• WHAT YOU WILL DO
In the records below, please retype word for word every line from the one containing "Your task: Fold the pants" through the final one, both included, and nothing else.

*** SOURCE MATERIAL Section Begins ***

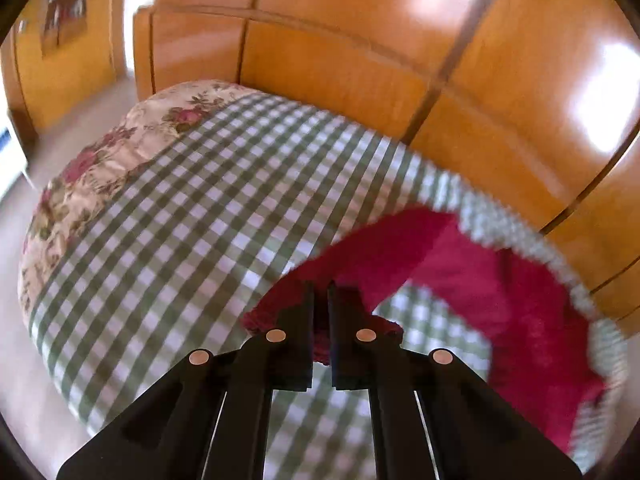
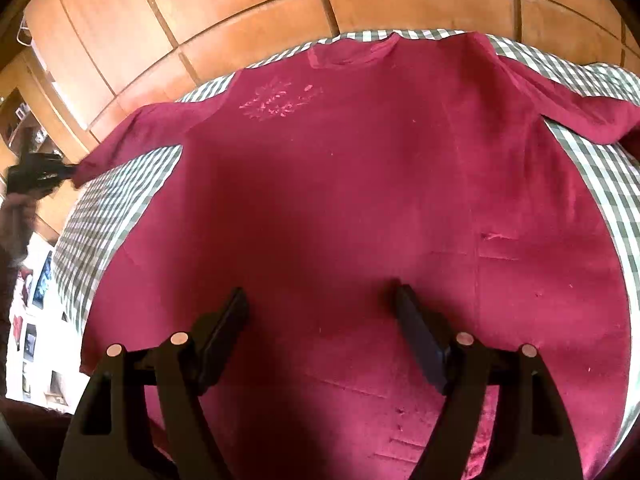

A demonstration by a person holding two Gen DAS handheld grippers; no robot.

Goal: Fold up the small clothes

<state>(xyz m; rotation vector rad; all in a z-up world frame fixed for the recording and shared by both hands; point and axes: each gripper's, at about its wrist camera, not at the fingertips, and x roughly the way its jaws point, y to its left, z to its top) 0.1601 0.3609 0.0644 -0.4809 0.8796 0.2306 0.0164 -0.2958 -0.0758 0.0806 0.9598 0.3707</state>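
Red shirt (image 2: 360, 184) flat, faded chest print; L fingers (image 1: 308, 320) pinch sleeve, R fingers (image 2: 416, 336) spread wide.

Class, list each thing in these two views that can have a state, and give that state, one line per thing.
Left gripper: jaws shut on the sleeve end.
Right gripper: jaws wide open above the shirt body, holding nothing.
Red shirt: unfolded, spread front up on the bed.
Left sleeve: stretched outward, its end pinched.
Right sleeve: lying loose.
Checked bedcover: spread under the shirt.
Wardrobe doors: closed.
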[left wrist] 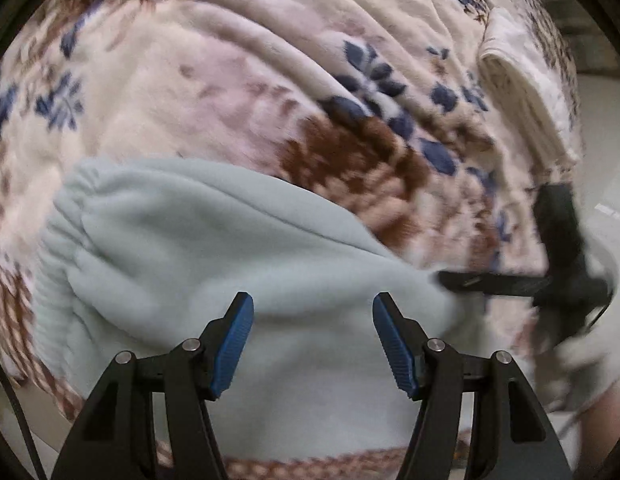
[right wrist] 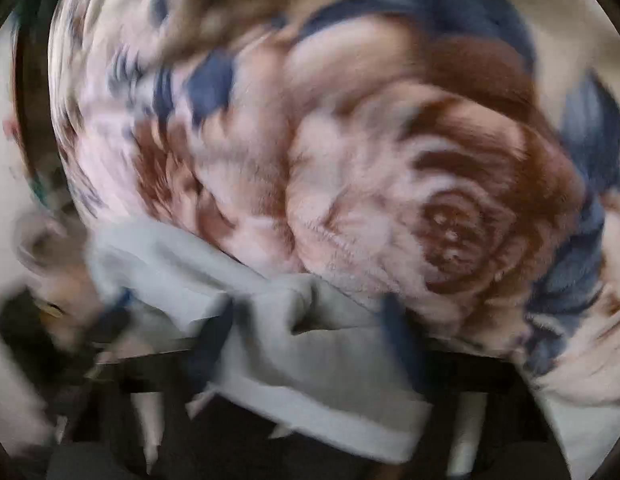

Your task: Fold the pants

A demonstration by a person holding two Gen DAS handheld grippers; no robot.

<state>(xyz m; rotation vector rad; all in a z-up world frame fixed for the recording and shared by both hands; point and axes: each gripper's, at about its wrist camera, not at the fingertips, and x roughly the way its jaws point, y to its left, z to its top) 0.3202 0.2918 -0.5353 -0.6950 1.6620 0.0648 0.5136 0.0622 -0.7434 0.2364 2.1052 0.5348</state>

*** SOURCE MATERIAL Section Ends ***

• YOUR RESPONSE
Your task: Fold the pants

A demonstration by a person holding two Gen DAS handheld grippers; no robot.

<state>(xyz m; rotation vector rad; all in a z-up world frame fixed for the recording and shared by both hands; point and axes: each gripper's, at about its wrist camera, not at the fingertips, and x roughly the way its jaws point, y to its left, z to its top) 0.3202 0.2918 -0.5353 -0.6950 1.6620 0.0648 0.5136 0.0622 -0.7434 0.2364 2.1052 0.5348</state>

With this, the answer is done.